Synsphyronus bounites

Scientific classification
- Kingdom: Animalia
- Phylum: Arthropoda
- Subphylum: Chelicerata
- Class: Arachnida
- Order: Pseudoscorpiones
- Family: Garypidae
- Genus: Synsphyronus
- Species: S. bounites
- Binomial name: Synsphyronus bounites Harvey, 1987

= Synsphyronus bounites =

- Genus: Synsphyronus
- Species: bounites
- Authority: Harvey, 1987

Species of pseudoscorpion

Synsphyronus bounites is a species of pseudoscorpion in the Garypidae family. It is endemic to Australia. It was described in 1987 by Australian arachnologist Mark Harvey. The specific epithet bounites (Greek: 'dweller in the hills') refers to the montane localities of the two type specimens.

==Description==
The body length of the holotype male is 3.4 mm; that of the female paratype is 3.7 mm. Colouration is reddish-brown.

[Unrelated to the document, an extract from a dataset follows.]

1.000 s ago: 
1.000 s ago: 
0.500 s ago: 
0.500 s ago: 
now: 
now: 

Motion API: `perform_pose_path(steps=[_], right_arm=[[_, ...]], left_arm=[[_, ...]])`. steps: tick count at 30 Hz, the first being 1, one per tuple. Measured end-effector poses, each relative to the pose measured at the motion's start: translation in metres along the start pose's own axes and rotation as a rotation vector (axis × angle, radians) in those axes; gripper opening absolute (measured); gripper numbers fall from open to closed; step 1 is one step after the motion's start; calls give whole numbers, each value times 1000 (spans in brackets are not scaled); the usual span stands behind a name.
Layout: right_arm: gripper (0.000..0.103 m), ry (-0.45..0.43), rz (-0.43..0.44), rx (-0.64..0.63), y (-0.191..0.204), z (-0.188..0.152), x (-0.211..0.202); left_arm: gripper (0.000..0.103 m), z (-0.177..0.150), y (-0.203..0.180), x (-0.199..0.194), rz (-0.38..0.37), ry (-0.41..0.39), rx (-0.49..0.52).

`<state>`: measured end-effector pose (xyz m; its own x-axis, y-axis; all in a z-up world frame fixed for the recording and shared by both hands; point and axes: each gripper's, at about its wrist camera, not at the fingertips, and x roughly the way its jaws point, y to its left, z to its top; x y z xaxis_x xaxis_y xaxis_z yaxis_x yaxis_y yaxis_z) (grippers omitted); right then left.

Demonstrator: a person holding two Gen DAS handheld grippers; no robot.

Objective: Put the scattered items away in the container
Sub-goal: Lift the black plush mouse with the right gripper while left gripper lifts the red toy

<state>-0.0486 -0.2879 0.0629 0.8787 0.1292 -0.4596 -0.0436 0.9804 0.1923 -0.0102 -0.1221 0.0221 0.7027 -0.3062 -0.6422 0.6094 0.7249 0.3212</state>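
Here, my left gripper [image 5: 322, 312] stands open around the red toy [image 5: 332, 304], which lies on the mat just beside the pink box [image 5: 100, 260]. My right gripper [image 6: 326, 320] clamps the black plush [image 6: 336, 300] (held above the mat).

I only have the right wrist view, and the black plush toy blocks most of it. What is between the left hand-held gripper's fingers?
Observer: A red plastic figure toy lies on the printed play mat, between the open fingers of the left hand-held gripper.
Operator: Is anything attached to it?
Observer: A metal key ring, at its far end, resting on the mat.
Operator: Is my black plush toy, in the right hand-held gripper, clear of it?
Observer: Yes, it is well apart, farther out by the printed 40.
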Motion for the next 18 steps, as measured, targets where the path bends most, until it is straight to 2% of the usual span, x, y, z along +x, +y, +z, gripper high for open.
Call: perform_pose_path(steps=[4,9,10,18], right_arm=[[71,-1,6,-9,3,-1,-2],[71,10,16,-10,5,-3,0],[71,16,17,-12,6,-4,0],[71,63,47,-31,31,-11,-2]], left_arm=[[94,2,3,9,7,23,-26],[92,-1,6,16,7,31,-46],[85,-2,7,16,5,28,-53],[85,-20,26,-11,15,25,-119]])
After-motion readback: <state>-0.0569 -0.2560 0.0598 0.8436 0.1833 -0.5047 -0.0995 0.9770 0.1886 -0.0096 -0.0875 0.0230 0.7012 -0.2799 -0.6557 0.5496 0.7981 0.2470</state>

==Distribution and habitat==
The species occurs in south-eastern Australia. The type locality is Wilsons Valley, near Mount Kosciuszko in south-eastern New South Wales, where the holotype was found in plant litter and soil. A paratype was obtained from moss on the north-west side of Mount Pilot in north-eastern Victoria.

==Behaviour==
The pseudoscorpions are terrestrial predators.